Part 1

Question 1

1048 Wind speed, possibly because of a broken recorder. Maybe tracked the wrong object to get such a high value.

weather %>% filter(wind_speed > 250)
## # A tibble: 1 × 15
##   origin  year month   day  hour  temp  dewp humid wind_dir wind_speed wind_gust
##   <chr>  <int> <int> <int> <int> <dbl> <dbl> <dbl>    <dbl>      <dbl>     <dbl>
## 1 EWR     2013     2    12     3  39.0  27.0  61.6      260      1048.        NA
## # ℹ 4 more variables: precip <dbl>, pressure <dbl>, visib <dbl>,
## #   time_hour <dttm>
ggplot((weather %>% filter(origin == 'EWR')), aes(x = time_hour, y = wind_speed)) +
  geom_point(alpha = 1, color = "black") 
## Warning: Removed 1 row containing missing values or values outside the scale range
## (`geom_point()`).

Question 2

No, North West has the most frequency.

return <- weather %>%
  mutate(var = case_when(
    (wind_dir >= 337.5 | wind_dir < 22.5)  ~ "N", wind_dir >= 22.5 & wind_dir < 67.5     ~ "NE", wind_dir >= 67.5 & wind_dir < 112.5    ~ "E", wind_dir >= 112.5 & wind_dir < 157.5   ~ "SE", wind_dir >= 157.5 & wind_dir < 202.5   ~ "S", wind_dir >= 202.5 & wind_dir < 247.5   ~ "SW", wind_dir >= 247.5 & wind_dir < 292.5   ~ "W", wind_dir >= 292.5 & wind_dir < 337.5   ~ "NW", ))

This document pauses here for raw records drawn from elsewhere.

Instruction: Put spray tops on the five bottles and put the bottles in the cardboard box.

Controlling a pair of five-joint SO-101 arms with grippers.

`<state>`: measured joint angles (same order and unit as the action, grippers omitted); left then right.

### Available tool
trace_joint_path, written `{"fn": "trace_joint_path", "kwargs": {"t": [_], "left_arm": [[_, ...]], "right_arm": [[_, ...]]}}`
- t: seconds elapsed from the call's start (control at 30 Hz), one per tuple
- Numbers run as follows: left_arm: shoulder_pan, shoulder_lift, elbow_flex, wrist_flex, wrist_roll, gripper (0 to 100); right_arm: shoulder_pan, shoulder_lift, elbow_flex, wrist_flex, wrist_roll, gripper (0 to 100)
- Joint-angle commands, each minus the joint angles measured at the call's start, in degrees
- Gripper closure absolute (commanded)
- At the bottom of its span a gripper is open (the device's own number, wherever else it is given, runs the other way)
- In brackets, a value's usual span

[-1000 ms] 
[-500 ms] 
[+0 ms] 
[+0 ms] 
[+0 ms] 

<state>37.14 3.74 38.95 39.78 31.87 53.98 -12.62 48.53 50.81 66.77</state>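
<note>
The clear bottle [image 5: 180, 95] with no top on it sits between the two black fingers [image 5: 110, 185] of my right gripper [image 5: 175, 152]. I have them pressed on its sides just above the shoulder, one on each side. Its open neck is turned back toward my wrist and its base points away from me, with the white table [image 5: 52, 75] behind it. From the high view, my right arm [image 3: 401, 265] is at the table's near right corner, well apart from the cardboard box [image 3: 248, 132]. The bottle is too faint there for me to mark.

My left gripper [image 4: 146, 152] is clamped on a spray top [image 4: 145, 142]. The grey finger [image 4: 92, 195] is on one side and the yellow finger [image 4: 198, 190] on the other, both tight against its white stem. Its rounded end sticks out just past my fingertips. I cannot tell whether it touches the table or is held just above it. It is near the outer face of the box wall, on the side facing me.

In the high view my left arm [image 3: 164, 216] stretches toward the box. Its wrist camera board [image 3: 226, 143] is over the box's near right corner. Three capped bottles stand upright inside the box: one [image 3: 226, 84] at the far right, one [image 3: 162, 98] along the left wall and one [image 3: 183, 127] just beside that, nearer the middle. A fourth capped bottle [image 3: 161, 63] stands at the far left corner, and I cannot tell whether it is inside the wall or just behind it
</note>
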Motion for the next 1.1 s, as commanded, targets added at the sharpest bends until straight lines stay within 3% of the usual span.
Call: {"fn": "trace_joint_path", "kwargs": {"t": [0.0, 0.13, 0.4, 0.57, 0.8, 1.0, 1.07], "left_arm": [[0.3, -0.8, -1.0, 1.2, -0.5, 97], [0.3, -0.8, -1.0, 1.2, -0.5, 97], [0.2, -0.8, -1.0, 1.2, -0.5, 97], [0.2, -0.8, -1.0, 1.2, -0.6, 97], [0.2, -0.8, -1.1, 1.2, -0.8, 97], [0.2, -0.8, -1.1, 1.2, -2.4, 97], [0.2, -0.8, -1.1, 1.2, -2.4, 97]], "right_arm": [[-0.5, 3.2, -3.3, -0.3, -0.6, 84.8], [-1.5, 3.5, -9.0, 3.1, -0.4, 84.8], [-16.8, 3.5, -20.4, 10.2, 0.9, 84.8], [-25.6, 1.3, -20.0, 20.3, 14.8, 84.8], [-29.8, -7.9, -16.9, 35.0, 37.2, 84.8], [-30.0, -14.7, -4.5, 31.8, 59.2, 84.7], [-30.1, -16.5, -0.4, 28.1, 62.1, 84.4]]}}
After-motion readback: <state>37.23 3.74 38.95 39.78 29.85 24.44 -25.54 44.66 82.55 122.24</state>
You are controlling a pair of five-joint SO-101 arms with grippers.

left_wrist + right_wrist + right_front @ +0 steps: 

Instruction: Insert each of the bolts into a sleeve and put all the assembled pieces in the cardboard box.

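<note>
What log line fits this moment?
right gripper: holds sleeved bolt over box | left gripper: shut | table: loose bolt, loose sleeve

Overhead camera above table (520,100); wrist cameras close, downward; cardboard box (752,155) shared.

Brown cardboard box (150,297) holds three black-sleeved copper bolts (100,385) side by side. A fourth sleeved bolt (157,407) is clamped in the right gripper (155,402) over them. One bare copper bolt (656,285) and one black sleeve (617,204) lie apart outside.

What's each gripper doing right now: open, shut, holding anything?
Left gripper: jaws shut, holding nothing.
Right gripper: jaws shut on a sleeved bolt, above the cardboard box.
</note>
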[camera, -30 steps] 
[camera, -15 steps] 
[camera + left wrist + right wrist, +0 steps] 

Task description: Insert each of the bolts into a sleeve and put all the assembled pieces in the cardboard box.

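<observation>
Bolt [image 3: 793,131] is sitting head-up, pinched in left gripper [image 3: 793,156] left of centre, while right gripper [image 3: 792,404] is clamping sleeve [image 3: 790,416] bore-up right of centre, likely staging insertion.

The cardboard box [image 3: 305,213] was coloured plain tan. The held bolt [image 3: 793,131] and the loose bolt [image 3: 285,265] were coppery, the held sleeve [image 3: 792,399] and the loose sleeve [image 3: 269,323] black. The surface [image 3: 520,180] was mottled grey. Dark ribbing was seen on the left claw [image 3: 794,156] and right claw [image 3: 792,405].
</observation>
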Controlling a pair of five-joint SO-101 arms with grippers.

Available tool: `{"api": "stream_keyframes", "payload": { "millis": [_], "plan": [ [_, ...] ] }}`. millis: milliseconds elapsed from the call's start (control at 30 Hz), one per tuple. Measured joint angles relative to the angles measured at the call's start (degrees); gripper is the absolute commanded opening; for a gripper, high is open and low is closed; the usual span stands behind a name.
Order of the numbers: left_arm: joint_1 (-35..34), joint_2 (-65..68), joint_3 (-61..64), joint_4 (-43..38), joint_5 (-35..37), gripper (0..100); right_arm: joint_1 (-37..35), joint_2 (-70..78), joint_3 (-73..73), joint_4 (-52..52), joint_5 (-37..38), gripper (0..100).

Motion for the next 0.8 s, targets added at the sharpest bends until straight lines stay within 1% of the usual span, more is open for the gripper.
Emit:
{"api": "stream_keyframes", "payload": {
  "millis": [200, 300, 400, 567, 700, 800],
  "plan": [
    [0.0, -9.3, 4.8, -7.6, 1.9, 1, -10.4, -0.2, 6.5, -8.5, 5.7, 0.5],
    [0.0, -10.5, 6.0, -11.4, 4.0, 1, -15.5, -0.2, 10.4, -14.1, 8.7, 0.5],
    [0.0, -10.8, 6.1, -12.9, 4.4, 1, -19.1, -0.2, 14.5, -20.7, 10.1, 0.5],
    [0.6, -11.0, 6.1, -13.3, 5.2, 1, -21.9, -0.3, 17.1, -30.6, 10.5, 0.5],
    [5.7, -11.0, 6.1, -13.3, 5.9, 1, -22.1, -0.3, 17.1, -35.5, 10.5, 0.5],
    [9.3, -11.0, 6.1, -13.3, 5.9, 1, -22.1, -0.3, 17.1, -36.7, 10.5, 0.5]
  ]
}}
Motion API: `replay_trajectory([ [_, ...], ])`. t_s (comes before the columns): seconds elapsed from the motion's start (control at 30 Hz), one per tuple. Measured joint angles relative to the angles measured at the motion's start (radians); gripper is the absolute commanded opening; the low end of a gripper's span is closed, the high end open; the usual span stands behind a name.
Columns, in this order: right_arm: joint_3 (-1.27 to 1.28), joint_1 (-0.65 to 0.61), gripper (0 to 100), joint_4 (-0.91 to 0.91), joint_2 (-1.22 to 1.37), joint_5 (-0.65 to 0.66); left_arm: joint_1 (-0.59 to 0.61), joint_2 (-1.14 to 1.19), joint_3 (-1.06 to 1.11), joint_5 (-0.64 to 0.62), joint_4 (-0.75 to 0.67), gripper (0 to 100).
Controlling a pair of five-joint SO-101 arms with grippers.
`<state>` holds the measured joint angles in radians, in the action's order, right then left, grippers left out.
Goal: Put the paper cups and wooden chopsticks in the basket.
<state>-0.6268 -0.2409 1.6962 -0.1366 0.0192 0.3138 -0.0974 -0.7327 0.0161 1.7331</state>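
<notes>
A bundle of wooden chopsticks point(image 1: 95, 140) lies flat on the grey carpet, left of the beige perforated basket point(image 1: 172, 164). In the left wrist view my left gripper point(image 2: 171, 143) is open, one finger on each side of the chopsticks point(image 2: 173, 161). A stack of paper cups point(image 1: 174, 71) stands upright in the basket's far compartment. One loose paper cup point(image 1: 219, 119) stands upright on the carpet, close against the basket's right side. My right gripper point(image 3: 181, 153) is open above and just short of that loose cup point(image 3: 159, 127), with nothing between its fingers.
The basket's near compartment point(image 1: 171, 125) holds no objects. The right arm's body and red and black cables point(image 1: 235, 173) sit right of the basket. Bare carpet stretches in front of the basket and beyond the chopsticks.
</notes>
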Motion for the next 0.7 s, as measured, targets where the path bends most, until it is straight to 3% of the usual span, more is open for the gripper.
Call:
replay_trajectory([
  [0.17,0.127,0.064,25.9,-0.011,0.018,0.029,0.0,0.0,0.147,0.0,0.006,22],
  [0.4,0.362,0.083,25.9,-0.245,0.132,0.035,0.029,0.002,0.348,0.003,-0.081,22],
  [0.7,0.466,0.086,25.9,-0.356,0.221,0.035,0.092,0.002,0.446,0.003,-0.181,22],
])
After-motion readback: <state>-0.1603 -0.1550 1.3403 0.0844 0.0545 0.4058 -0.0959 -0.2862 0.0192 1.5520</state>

plot <- return %>% count(var)

ggplot(plot, aes(x = var, y = n)) + geom_bar(stat = "identity") 

Question 3

Fall North, Spring North West, Summer South West, Winter West

weather %>% mutate(season = case_when( month %in% c(12,1,2) ~ "Winter", month %in% c(3,4,5) ~ "Spring", month %in% c(6,7,8) ~ "Summer", T ~ "Fall"), wind_compass = case_when((wind_dir >= 337.5 | wind_dir < 22.5) ~ "N",  wind_dir < 67.5 ~ "NE", wind_dir < 112.5 ~ "E", wind_dir < 157.5 ~ "SE", wind_dir < 202.5 ~ "S", wind_dir < 247.5 ~ "SW", wind_dir < 292.5 ~ "W", T ~ "NW" ) ) %>%  ggplot(aes(x = season, fill = wind_compass)) + geom_bar(position = "dodge")

Question 4

No it doesn’t look normally distributed as it isn’t a perfect bell curve. The QQ Plot confirms this.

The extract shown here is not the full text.